§ **Data below**
- Opening Delimiter -
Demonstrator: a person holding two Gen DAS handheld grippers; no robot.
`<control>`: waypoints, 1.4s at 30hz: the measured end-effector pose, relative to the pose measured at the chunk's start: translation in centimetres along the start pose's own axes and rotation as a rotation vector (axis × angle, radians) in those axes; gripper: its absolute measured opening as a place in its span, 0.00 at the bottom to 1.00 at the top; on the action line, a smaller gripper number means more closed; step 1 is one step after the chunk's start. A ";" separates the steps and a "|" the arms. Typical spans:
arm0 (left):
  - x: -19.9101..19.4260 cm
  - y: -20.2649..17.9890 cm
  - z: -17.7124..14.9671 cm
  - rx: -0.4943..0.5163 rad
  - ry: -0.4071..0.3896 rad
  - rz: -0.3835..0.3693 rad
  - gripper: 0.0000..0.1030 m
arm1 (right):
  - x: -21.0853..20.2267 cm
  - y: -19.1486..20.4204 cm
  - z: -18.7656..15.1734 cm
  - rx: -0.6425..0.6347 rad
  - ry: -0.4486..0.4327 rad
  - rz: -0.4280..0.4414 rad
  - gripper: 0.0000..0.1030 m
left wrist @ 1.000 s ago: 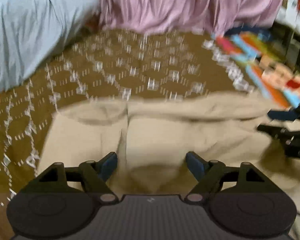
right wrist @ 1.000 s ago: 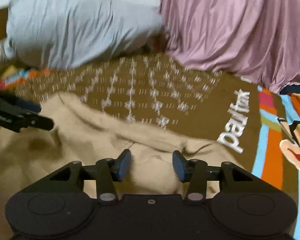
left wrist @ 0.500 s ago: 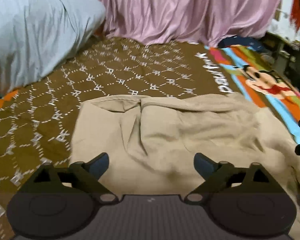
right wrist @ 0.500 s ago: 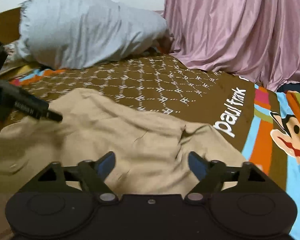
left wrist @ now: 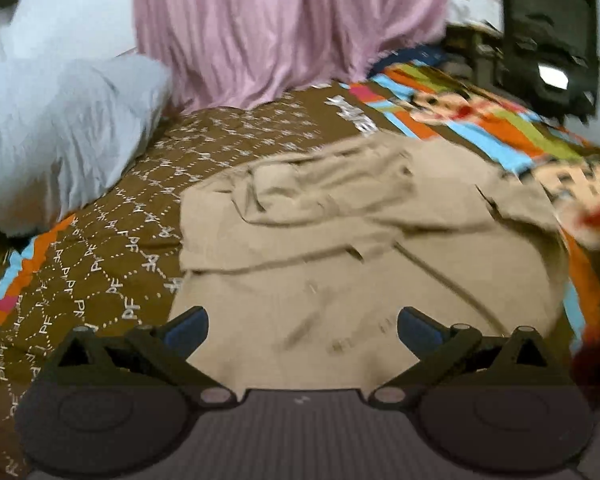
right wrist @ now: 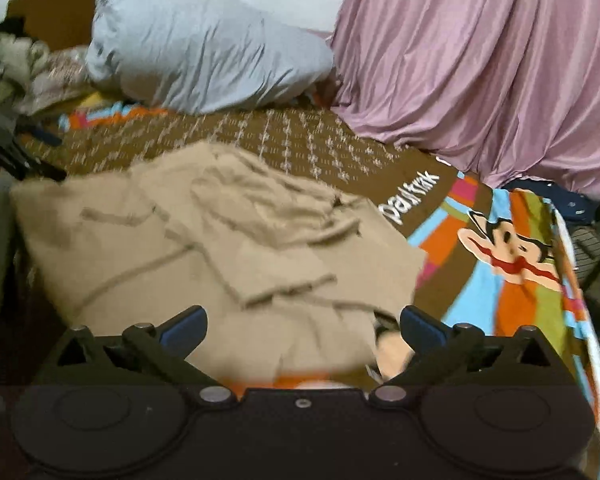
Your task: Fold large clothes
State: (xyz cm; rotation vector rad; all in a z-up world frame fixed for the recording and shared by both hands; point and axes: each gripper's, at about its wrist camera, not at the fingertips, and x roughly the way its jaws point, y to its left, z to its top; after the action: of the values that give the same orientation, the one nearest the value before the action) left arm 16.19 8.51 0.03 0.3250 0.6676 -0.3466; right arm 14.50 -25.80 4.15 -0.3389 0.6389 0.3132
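A large tan garment (left wrist: 340, 240) lies on the bed with its far part laid in loose folds over the rest. In the left wrist view my left gripper (left wrist: 303, 320) hovers above its near part; the jaws are opening wide, and no cloth is pinched between them. The right wrist view shows the same garment (right wrist: 220, 240) from its right side. My right gripper (right wrist: 302, 320) hangs over the garment's near right corner, its jaws also opening, with nothing gripped. The left gripper (right wrist: 48, 156) shows dark at the left edge, beyond the cloth. The frames are motion-blurred.
The brown patterned bedspread (left wrist: 112, 272) runs into a bright cartoon print (right wrist: 512, 248) on the right. A grey-blue pillow (right wrist: 204, 52) lies at the head. A pink curtain (right wrist: 480, 60) hangs behind. Clutter (right wrist: 20, 68) sits far left, a dark object (left wrist: 548, 40) beyond the bed.
Both grippers have drawn back and upward from the garment while their jaws spread wide. More of the tan cloth and the bed now shows in each view.
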 end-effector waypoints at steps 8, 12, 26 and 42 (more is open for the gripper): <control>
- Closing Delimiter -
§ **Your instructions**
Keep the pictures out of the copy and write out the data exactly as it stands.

§ **Answer for the task**
Demonstrator: a person holding two Gen DAS handheld grippers; no robot.
`<control>`: waypoints, 1.4s at 30hz: the measured end-effector pose, relative to the pose measured at the chunk's start: translation in centimetres along the start pose's own axes and rotation as a rotation vector (axis × angle, radians) in those axes; gripper: its absolute measured opening as a place in its span, 0.00 at the bottom to 1.00 at the top; on the action line, a smaller gripper number means more closed; step 1 is one step after the chunk's start. A ";" separates the steps and a "|" the arms. Typical spans:
arm0 (left):
  - x: -19.9101..19.4260 cm
  - y: -20.2649..17.9890 cm
  - z: -17.7124..14.9671 cm
  - rx: -0.4943..0.5163 rad
  - ry: -0.4071..0.3896 rad
  - rz: -0.3835..0.3693 rad
  - gripper: 0.0000..0.1030 m
arm1 (right):
  - x: -21.0853..20.2267 cm
  - y: -19.1486..20.4204 cm
  - z: -18.7656..15.1734 cm
  - rx: -0.6425..0.6347 rad
  - ry: -0.4486..0.4327 rad
  - rz: -0.4280..0.4414 rad
  - gripper: 0.0000..0.1030 m
left wrist @ 1.000 s ago: 
right wrist @ 1.000 s ago: 
left wrist @ 0.500 s ago: 
right wrist @ 0.500 s ago: 
left wrist @ now: 
right wrist @ now: 
Your task: Fold large clothes
State: (xyz cm; rotation vector rad; all in a z-up world frame fixed for the recording and shared by both hands; point and axes: each gripper's, at about its wrist camera, not at the fingertips, and x roughly the way its jaws point, y to its left, z to its top; after the action: of the values that give the same orientation, the one nearest the value before the action) left arm 16.19 8.51 0.03 0.3250 0.6676 -0.3466; right arm 14.50 -25.80 4.15 -0.3389 0.6389 0.3132
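A large tan garment (left wrist: 340, 240) lies on the bed with its far part laid in loose folds over the rest. In the left wrist view my left gripper (left wrist: 303, 320) hovers above its near part; the jaws are opening wide, and no cloth is pinched between them. The right wrist view shows the same garment (right wrist: 220, 240) from its right side. My right gripper (right wrist: 302, 320) hangs over the garment's near right corner, its jaws also opening, with nothing gripped. The left gripper (right wrist: 48, 156) shows dark at the left edge, beyond the cloth. The frames are motion-blurred.
The brown patterned bedspread (left wrist: 112, 272) runs into a bright cartoon print (right wrist: 512, 248) on the right. A grey-blue pillow (right wrist: 204, 52) lies at the head. A pink curtain (right wrist: 480, 60) hangs behind. Clutter (right wrist: 20, 68) sits far left, a dark object (left wrist: 548, 40) beyond the bed.
Both grippers have drawn back and upward from the garment while their jaws spread wide. More of the tan cloth and the bed now shows in each view.
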 end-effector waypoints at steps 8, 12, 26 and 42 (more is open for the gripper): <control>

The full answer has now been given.